In recent years, it has become clear that the brain's immune system and the inflammatory processes that result from it - also known as "neuroinflammation" - play a key role in the development of Alzheimer's disease. Against this background, the scientists analyzed various immunological biomarkers that are characterized by good detectability in the cerebrospinal fluid and reproducible results. "It was already known that these markers indicate immune processes in the context of Alzheimer's disease. Until now, however, people had not investigated as comprehensively as we have now how these markers are related to brain volume, cognitive performance and other parameters," explains Prof. Michael Heneka, who led the current study as part of his many years at the DZNE and University Hospital Bonn (UKB). Since the beginning of this year, he has been director of the Luxembourg Centre for Systems Biomedicine.
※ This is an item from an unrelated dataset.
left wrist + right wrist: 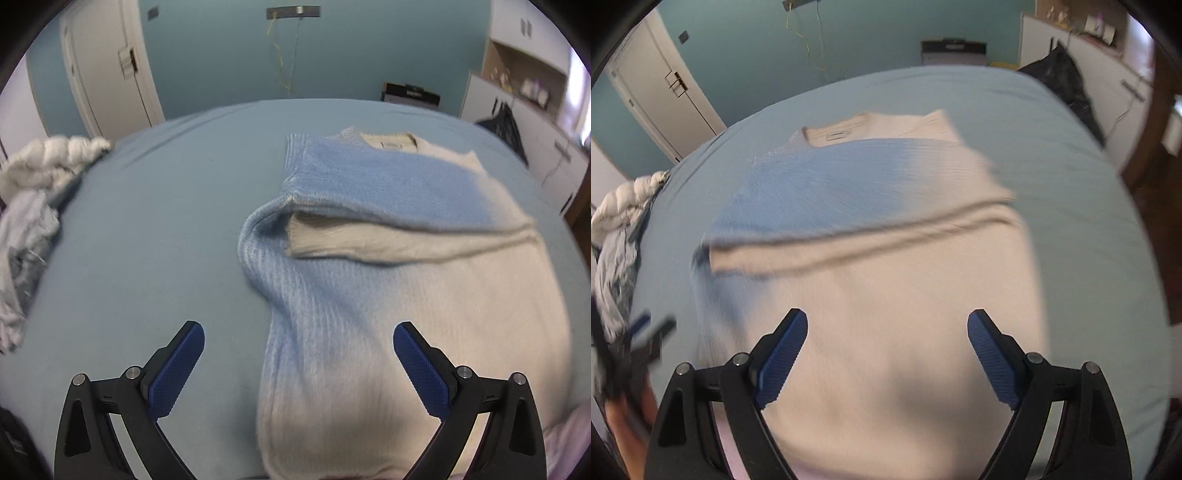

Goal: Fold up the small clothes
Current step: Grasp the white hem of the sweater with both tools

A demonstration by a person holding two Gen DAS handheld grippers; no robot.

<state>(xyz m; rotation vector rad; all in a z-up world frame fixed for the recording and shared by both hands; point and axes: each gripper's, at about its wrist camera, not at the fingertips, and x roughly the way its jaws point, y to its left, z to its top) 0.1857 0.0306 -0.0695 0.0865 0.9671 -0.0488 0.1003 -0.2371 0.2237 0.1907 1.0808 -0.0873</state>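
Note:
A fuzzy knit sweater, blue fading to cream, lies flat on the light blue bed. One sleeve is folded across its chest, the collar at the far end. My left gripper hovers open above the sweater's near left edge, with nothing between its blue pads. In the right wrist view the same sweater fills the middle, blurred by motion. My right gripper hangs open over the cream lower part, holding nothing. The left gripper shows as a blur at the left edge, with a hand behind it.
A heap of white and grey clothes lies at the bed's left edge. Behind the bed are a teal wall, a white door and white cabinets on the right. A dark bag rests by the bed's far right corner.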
"We have found that some of these inflammatory markers are conspicuous even when there are no symptoms of dementia yet," Heneka said. "Based on the data we have so far, we can't specify the lead time yet. But my estimate is that it is at least ten to twenty years."
Extensive database
The starting point for the investigations was data from the so-called DELCODE study, in which the DZNE researches dementia and its preliminary stages together with several university hospitals throughout Germany. The current study project included findings from around 300 women and men, all over the age of 60. The group of subjects included cognitively normal adults, those with memory problems of varying severity, and people with Alzheimer's dementia. Samples of cerebrospinal fluid and standardized memory tests were available from all study participants, and magnetic resonance images of the brain were generated from most of them. The data included at least one follow-up examination one year later in addition to the initial examination. For some subjects, the findings spanned multiple follow-up examinations from a period of up to five years.
Noticeable even without dementia
"There are established biomarkers for amyloid and tau. These are proteins that accumulate in the brain in Alzheimer's disease and can also be detected in the cerebrospinal fluid. Their measurement levels usually change even before symptoms of dementia appear, which is considered a sign of nerve-damaging processes. "We wanted to know whether inflammatory markers respond in a similar way," says Dr. Frederic Brosseron, a scientist at the DZNE and one of the first authors of the current publication in Neuron. "In fact, we found that most inflammatory markers are elevated, especially when a marker of nerve cell damage is elevated. This is true even if these individuals do not yet have symptoms of dementia. So the inflammatory markers we captured are particularly useful for studying neuroinflammation at early stages of disease."
Evidence for neuroprotection
Two of these markers in particular - proteins of the "TAM receptor family" - appear to be related to a damage limitation program. This is because in study participants with particularly high levels of these markers, brain volume was comparatively large and cognitive functions declined more slowly over time. To verify these findings, Heneka's team analyzed data from a study cohort at the ACE Alzheimer Center Barcelona with more than 700 adults and predominantly mild cognitive impairment. Conclusion: The results from the DELCODE study were confirmed.
"Inflammatory processes are not bad per se, but rather a normal, protective reaction of the immune system to threatening stimuli, especially at the beginning. But they must not continue for too long; to do so, they must be regulated," says Heneka. TAM family proteins are known to influence immune responses and promote cellular waste disposal, he explains. "Supporting this protective function would be an interesting starting point for pharmaceutical research. This is where I see potential applications for the markers we have identified. Measuring these markers is too costly for early detection of dementia in routine care. But when testing new drugs in clinical trials, there are other technical possibilities. For such studies, indicators are needed to assess whether interventions are working and whether tested drugs are effective. The TAM markers could be very useful for this."